• **Exercise directions**
The exact lines of the listing, from its first through the line that contains "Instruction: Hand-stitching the", are to make up the answer, and pictures are to be left out.

----- Data

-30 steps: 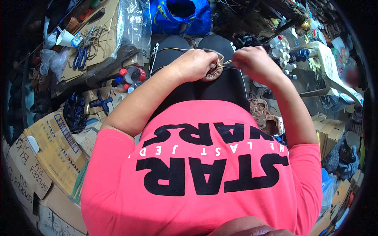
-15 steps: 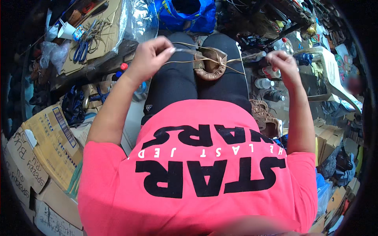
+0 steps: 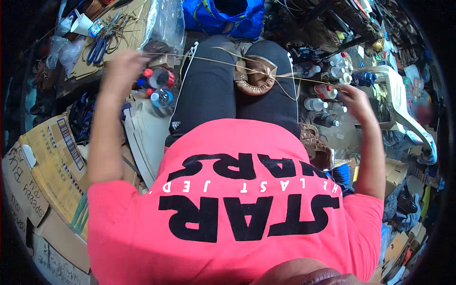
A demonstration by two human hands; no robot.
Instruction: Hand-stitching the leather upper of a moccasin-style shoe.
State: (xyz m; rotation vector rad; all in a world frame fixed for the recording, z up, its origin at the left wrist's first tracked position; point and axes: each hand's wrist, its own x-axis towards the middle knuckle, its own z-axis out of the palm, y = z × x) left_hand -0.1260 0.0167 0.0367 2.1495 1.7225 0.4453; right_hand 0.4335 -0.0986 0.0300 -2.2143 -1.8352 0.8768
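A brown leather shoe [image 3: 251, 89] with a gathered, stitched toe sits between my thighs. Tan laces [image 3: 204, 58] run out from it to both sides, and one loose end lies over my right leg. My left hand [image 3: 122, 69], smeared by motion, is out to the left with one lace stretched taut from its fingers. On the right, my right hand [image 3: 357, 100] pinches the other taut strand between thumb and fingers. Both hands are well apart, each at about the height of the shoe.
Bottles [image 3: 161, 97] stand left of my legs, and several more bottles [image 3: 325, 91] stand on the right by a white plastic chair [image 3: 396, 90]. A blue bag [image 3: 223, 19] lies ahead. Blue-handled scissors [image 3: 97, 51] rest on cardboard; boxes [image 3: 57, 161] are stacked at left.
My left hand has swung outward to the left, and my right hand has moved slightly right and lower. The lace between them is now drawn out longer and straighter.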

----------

• **Answer for the task**
-30 steps: 
-15 steps: 
+0 steps: 
A demonstration by two human hands; no robot.
Instruction: Hand-stitching the leather upper of a moccasin-style shoe.

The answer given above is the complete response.